Il y a un an: Marie, aide-soignante à Mulhouse

Un couloir d'hopital à Mulhouse pendant la pandémie de COVID19 au printemps 2020.

Il y a tout juste un an, le COVID nous touchait de plein fouet. En quelques semaines, nos certitudes ont été malmenées, ébranlées, anéanties. Pour la première fois de notre vie (je parle au nom de ceux qui n’ont pas connu la guerre), l’avenir s’estompait dans une incrédulité spéculative et anxiogène. Alors qu’autour de nous, le virus décimait à l’aveugle, nos soignants prenaient le raz-de-marée en pleine face. Un an après, je vous livre le témoignage de Marie, aide-soignante en région mulhousienne, recueilli en mars 2020.
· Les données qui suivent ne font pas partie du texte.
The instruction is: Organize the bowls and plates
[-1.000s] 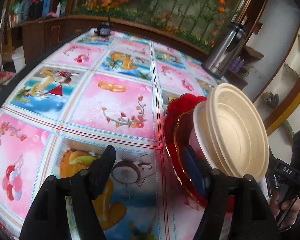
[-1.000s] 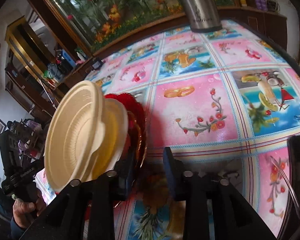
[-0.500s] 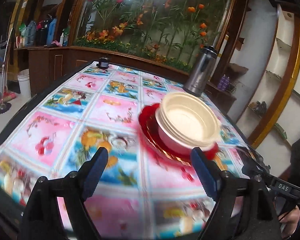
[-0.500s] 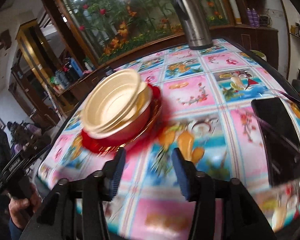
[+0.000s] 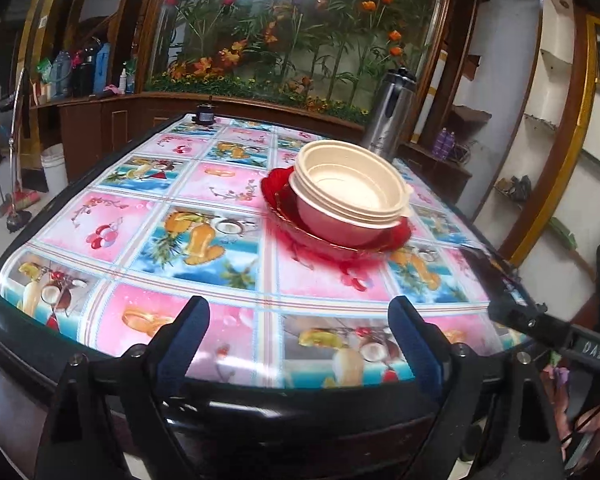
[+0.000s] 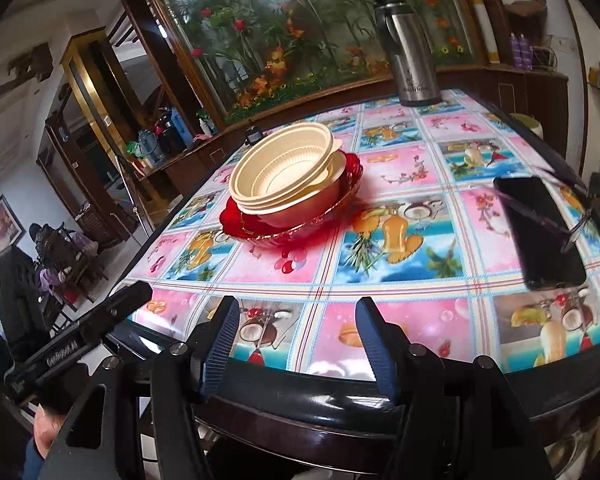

Je ne dors presque plus. Parfois, un demi-sommeil m’anesthésie quelques dizaines de minutes mais je suis vite réveillée par des mots, toujours les mêmes : Corona, covid19, le virus. Ils résonnent dans ma tête et leur ombre plane sur ma vie. Pourtant, il arrive que cette litanie soit interrompue par un beau sourire, un visage angélique : celui de ma mamie qu’on a enterrée il y a 10 jours. Juste à temps. On a pu lui dire adieu lors d’une petite cérémonie, limitée à 10 personnes, le matin-même du confinement. Je pense à elle, je la vois, elle me sourit. Mais cela ne suffit pas. La douleur et l’absence ne passent pas. J’aurais eu besoin de temps pour encaisser le coup, accepter et la laisser partir. Paisiblement. Mais tout s’est enchaîné. Si vite. Je n’ai eu le temps de rien faire. Tout simplement, je n’ai pas pu vivre le deuil, cette période de recueillement indispensable lorsqu’un être cher nous quitte. Non, je n’y ai pas eu droit. Parce que les évènements ont pris le dessus. Ils m’ont entraîné dans leur tourbillon sans me laisser le moindre répit. Et je me retrouve là, dans mon lit. Il est 4 heures du matin. Et le COVID est dans ma vie.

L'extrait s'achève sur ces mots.